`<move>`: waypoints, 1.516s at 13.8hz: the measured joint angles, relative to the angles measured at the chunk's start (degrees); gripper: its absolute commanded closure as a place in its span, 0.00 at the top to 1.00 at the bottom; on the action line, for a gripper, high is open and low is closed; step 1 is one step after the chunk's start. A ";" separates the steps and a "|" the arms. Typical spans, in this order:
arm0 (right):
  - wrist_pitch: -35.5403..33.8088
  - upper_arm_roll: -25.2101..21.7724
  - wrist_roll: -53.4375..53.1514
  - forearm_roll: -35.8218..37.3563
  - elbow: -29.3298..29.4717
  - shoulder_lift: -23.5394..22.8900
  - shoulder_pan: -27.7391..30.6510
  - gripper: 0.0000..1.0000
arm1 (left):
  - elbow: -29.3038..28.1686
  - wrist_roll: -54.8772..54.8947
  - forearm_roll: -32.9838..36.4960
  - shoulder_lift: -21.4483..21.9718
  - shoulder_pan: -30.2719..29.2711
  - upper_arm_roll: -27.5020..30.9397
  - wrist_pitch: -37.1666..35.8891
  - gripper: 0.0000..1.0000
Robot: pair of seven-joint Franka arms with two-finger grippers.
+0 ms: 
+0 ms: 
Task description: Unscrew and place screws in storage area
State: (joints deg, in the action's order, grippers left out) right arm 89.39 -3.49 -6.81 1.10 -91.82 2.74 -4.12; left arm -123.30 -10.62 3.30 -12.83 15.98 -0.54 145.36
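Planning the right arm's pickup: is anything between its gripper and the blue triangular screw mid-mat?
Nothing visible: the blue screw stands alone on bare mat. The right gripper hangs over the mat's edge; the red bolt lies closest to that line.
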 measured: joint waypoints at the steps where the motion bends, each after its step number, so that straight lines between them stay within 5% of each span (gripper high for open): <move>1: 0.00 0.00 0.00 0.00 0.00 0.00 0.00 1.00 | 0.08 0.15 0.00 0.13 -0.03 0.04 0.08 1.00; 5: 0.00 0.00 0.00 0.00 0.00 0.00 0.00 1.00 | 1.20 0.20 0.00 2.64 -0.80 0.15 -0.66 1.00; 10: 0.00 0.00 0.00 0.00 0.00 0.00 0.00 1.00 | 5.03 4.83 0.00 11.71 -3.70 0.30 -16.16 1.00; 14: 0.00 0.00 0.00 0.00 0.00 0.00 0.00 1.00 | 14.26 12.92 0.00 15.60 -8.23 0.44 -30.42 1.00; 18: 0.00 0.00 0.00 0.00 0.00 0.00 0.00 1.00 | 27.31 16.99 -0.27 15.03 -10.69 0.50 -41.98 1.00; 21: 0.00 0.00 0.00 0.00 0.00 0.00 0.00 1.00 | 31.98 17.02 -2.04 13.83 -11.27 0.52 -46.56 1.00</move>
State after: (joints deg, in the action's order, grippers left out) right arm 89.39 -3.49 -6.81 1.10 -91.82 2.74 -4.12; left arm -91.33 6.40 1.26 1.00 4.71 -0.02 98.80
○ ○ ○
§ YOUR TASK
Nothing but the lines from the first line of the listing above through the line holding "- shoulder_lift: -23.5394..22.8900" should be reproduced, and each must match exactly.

§ EXERCISE RESPONSE
`<move>`: waypoints, 1.516s at 13.8hz: the measured joint angles, relative to the angles measured at the chunk's start (degrees); gripper: its absolute commanded closure as a place in its span, 0.00 at the top to 1.00 at the bottom; on the action line, for a gripper, high is open and low is closed; step 1 is one step after the chunk's start. A ";" separates the steps and a "|" the arms. Typical spans, in this order:
arm0 (right):
  - wrist_pitch: -35.5403..33.8088
  - upper_arm_roll: -25.2101..21.7724
  - wrist_roll: -53.4375..53.1514
  - forearm_roll: -35.8218..37.3563
  - elbow: -29.3298..29.4717
  - shoulder_lift: -23.5394..22.8900

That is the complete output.